Let me show you how to arrive at the above form.

Addendum 1: Separation of variables This approach comes from the theory of differential equations, where $H$ is seen as a differential operator acting on wave functions. If the Hamiltonian is time-independent, it acts entirely only on the position variable $x$. One can then choose the separation ansatz $\Psi(x,t)=\rho(x)\phi(t)$ and substitute it into the Schrödinger equation. Dividing it by $\Psi$ gives: $$i\hbar\frac{\partial_t\phi}{\phi} = \frac{H\rho}{\rho}$$ where on the LHS the $\rho$ could be canceled as $\partial_t$ doesn't act on it and similarly on the RHS the $\phi$ could be cancelled as $H$ only acts on the position.

Now one argues that this equation has to hold for any position $x$, so we require $H\rho/\rho$ to be constant.

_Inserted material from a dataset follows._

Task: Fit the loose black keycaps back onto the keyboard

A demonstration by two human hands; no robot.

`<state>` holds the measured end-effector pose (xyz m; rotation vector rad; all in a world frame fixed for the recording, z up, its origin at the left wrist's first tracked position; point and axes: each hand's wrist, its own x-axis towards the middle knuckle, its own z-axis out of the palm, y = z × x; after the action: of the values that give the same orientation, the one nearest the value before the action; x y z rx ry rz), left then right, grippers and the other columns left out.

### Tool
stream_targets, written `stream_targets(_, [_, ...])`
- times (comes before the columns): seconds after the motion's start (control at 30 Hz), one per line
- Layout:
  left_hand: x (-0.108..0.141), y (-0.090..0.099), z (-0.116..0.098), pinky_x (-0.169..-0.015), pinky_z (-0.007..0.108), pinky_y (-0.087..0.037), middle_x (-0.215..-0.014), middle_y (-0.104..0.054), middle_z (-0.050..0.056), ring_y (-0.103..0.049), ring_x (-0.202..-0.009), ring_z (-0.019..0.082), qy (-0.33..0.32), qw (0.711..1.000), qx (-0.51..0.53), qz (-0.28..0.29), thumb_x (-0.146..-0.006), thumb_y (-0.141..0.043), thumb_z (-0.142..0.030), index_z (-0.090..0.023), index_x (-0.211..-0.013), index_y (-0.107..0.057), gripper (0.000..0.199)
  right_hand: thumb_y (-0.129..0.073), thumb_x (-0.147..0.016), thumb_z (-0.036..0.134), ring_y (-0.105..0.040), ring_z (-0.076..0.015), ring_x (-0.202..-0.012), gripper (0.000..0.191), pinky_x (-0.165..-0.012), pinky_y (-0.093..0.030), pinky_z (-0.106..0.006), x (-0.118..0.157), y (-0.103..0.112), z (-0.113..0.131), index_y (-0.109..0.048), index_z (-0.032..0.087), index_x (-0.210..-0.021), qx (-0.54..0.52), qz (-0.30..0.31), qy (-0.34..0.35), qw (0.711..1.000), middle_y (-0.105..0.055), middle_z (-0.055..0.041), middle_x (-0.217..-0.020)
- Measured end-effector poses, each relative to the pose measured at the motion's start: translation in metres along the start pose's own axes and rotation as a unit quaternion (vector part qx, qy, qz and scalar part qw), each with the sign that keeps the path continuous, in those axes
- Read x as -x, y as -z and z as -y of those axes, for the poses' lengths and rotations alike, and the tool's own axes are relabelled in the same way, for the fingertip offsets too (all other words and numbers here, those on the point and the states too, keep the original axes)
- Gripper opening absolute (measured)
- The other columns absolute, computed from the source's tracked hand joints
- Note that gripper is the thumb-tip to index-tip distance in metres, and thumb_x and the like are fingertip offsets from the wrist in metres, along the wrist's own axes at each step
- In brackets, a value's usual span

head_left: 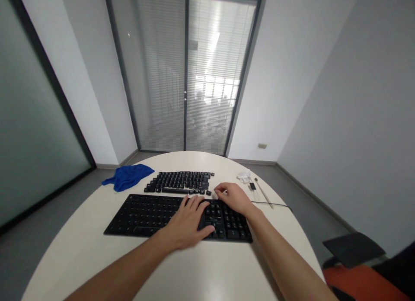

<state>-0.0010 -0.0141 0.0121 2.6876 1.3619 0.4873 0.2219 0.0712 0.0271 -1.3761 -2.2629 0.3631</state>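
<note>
A black keyboard (142,212) lies across the table in front of me. Its left and middle parts are bare of keycaps, while keys still sit on its right part. My left hand (189,219) rests on the middle of the keyboard with fingers spread. At the keyboard's back edge, right of centre, my right hand (236,198) has thumb and fingers drawn together. Something small and whitish shows by its fingertips, too small to name. Loose black keycaps (183,180) stand in rows just behind the keyboard, with a long spacebar (175,191) at their front.
A blue cloth (129,176) lies at the back left of the round white table (171,270). At the right are a crumpled white tissue (244,176), a small black tool with thin wires (252,186), a slim brush (264,193) and a cable (275,203). A chair (356,279) stands right.
</note>
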Motion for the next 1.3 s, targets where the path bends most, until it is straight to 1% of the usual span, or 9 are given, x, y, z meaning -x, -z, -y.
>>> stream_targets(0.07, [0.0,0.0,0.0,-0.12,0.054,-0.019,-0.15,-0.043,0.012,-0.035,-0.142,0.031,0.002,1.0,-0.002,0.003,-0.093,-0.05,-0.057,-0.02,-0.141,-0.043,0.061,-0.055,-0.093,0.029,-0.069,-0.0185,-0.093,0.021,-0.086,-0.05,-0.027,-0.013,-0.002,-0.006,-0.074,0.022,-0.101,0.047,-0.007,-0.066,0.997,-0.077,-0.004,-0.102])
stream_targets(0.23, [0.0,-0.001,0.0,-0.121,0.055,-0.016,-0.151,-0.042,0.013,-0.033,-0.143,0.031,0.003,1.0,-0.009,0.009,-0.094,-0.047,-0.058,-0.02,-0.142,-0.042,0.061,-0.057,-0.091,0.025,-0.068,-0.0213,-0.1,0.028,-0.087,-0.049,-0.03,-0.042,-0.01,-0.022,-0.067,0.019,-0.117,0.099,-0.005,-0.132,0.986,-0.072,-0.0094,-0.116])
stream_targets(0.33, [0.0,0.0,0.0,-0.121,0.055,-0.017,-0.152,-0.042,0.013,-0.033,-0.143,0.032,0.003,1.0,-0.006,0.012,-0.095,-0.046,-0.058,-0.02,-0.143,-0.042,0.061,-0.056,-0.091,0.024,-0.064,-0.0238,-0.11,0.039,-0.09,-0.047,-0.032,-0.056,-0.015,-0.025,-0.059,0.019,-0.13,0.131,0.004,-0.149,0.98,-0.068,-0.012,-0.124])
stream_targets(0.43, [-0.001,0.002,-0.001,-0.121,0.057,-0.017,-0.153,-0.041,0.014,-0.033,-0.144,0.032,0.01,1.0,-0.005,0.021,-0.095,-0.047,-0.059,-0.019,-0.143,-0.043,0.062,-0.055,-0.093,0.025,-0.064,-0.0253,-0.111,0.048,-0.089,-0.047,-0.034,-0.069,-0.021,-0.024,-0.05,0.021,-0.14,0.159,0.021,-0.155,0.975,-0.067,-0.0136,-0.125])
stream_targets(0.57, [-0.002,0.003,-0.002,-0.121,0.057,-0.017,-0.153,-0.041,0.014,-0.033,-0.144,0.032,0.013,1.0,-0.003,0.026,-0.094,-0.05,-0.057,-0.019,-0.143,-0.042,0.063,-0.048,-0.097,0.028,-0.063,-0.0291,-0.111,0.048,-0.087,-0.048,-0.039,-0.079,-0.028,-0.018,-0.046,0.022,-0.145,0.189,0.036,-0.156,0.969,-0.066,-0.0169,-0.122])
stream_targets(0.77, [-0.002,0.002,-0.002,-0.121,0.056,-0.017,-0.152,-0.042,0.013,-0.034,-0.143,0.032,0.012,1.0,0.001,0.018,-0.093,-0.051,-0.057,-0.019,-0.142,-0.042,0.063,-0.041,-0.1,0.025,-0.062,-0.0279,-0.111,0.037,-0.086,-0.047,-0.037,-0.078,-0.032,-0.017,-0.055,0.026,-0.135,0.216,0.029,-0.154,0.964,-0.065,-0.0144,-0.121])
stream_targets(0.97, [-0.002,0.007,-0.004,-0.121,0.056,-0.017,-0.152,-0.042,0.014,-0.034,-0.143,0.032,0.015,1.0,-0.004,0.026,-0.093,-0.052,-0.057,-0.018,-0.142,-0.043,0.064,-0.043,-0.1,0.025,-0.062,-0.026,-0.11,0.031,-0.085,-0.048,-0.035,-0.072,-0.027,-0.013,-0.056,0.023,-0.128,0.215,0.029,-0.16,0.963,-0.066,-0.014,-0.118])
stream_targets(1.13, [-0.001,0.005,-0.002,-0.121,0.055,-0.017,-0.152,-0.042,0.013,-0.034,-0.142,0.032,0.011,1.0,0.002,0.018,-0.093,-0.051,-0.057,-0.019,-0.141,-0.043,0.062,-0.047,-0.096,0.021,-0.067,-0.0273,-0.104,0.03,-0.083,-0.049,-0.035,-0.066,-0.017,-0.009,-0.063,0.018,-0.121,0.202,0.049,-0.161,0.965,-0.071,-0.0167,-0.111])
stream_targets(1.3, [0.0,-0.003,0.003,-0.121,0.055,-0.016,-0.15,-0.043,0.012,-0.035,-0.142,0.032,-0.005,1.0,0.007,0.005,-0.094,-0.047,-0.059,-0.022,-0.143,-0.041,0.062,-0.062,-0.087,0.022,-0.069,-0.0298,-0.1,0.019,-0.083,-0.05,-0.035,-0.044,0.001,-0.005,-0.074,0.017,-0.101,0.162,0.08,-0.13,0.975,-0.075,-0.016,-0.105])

We call the constant $E_n$. There may be any number of solutions, thus the constant is labeled by $n$. It is of course the energy obtained from solving the time-independent Schrödinger equation: $H\rho=E_n\rho$. Replacing the RHS by the constant gives $$i\hbar\partial_t\phi = E_n\phi\qquad\Rightarrow\qquad \phi(t)=e^{-iE_nt/\hbar}.$$

Addendum 2: Translational invariance in time The second approach is more technical but quite elegant and general. We define the time-translation operator $T_{t_0}$ whose action on a function of time is defined as $T_{t_0}f(t) = f(t-t_0)$, i.e. that function is shifted in time by $t_0$.

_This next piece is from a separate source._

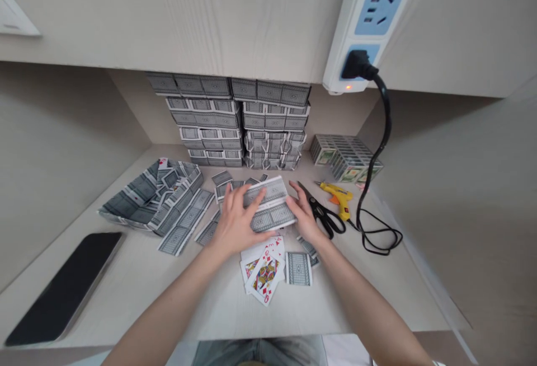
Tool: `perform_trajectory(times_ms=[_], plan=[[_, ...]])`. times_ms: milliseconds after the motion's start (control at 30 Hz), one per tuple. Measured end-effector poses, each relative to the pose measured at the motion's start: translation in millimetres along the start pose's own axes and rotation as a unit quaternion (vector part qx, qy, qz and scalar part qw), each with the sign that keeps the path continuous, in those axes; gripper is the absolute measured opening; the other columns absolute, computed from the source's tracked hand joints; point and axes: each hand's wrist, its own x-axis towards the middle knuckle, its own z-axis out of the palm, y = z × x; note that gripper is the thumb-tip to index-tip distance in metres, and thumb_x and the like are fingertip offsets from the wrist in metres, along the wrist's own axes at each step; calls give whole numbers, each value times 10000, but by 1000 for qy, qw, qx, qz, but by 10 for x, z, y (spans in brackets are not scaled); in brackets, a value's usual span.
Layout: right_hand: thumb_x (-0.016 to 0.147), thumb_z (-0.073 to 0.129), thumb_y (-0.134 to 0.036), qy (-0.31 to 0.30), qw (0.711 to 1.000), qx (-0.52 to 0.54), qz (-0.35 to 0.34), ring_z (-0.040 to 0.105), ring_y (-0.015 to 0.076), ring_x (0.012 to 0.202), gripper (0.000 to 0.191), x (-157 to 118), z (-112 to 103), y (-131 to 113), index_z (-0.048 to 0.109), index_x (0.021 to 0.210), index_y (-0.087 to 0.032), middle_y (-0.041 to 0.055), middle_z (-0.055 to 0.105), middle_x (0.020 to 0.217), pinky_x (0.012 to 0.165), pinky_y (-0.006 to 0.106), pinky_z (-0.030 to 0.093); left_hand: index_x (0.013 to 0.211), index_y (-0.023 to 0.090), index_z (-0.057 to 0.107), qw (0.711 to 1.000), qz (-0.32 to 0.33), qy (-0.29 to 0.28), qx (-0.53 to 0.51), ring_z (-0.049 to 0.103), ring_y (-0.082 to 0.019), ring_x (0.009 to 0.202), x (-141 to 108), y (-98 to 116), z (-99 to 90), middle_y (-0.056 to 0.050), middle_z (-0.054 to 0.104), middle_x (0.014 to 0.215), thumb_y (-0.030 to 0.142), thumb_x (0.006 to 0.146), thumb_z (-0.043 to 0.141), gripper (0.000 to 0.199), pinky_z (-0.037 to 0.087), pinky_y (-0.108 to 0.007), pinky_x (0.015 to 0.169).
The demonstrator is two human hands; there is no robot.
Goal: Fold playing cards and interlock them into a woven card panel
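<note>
Left hand (235,217) spread wide, holding a panel (274,212), right hand (305,217) gripping its three-o'clock edge, underside hidden, cards (264,275) at six o'clock partly covered, stacks (268,121) at eleven, tops hidden

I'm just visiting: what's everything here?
Held card piece: one, grey, centre
Card box columns: two, grey, back
Card tray: one, grey, left
Loose cards: several, grey-white, centre
Packs: several, grey, back right
Scissors: one, black, right
Glue gun: one, yellow, right
Slab: one, black, left
Power strip: one, white, upper right
Cord: one, black, right
Desk: one, pale, beneath
Panel: one, pale, above
Left hand: one, bare, holding piece
Right hand: one, bare, holding piece
</note>
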Motion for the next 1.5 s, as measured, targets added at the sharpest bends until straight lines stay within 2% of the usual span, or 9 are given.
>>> perform_trajectory(times_ms=[200, 367, 533, 700, 800, 933, 1033, 1167, 1500], plan=[[671, 661, -385, -173, 980, 86, 44, 609, 194, 893, 370, -80, 100, -52, 598, 983, -199, 49, 652, 944, 824, 403, 484, 1368, 203, 236, 987, -139, 78, -4, 260, -350, 1179, -7, -54, -11, -166, 248, 1307, 618, 616, 584, 927, 244, -512, 968], [693, 650, -364, -112, 983, 139, 47, 609, 197, 878, 271, -101, 105, -20, 630, 920, -218, 26, 657, 917, 787, 395, 502, 1384, 198, 187, 991, -125, 51, -18, 255, -357, 1169, -10, -14, 16, -166, 215, 1360, 652, 557, 609, 1033, 233, -507, 963], [665, 690, -316, -156, 964, 197, 88, 618, 196, 851, 252, -129, 104, -32, 652, 882, -194, 41, 660, 896, 789, 367, 489, 1378, 182, 217, 990, -132, 48, -26, 277, -350, 1154, -23, 36, 54, -166, 252, 1355, 661, 527, 624, 1058, 246, -499, 956], [694, 653, -372, -103, 968, 209, 95, 625, 180, 767, 223, -99, 117, -11, 649, 799, -175, 30, 667, 788, 695, 333, 503, 1295, 203, 386, 986, -110, 51, -111, 375, -277, 1134, -2, -61, -12, -117, 421, 1267, 519, 746, 519, 647, 290, -437, 958], [687, 639, -425, -43, 971, 210, 102, 625, 190, 734, 256, -51, 76, -4, 631, 734, -173, 26, 664, 721, 653, 318, 495, 1186, 197, 497, 952, -186, 75, -231, 507, -209, 994, 27, -166, -5, -85, 554, 1090, 436, 854, 376, 427, 402, -348, 852], [708, 596, -448, 43, 985, 140, 86, 616, 207, 791, 270, -37, 71, -11, 624, 788, -191, 23, 667, 766, 690, 318, 476, 1041, 171, 574, 871, -293, 33, -392, 580, -170, 681, 32, -206, 126, -25, 612, 727, 491, 854, 328, 445, 459, -290, 652], [763, 520, -464, 55, 996, 42, 53, 597, 204, 852, 312, -80, 136, -11, 605, 889, -192, 33, 659, 867, 765, 319, 456, 963, 175, 595, 849, -299, 30, -434, 592, -180, 803, 6, -118, 211, -25, 637, 812, 489, 834, 387, 398, 446, -291, 754], [814, 449, -457, 34, 999, -38, -2, 570, 188, 919, 331, -143, 224, 25, 531, 1011, -204, 43, 618, 996, 848, 321, 426, 985, 189, 558, 853, -307, 44, -419, 569, -191, 915, -30, 11, 222, -38, 632, 958, 471, 841, 382, 362, 410, -314, 842], [842, 395, -442, 29, 990, -135, -21, 532, 202, 992, 334, -158, 255, 153, 471, 1051, -193, 59, 593, 981, 884, 341, 398, 886, 181, 513, 890, -285, 63, -350, 563, -171, 753, -49, 90, 174, -28, 616, 806, 434, 861, 341, 306, 433, -296, 720]])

Clearly, the translation operator obeys a group-property $T_{t_0}T_{t_1} = T_{t_0+t_1}$. So its eigenvalues can be written in the form $f(t-t_0)=T_{t_0}f(t)=e^{\alpha t_0}f(t)$. So $f$ needs to be an exponential function, $f(t)=e^{-\alpha t}$ where $\alpha$ is arbitrary for now.

For a time-independent Hamiltonian $H$, if $\Psi_n$ is a wave function with eigenenergy $E_n$, so $H\Psi_n=E_n\Psi_n$, it holds: $$T_{t_0}H\Psi_n(t) = T_{t_0}E_n\Psi_n(t) = E_nT_{t_0}\Psi_n(t) = E_n\Psi_n(t-t_0) = H\Psi_n(t-t_0) = HT_{t_0}\Psi_n(t),$$ so the Hamiltonian and $T_{t_0}$ commute which is denoted $[T_{t_0},H]=0$ with the commutator $[A,B]:=AB-BA$.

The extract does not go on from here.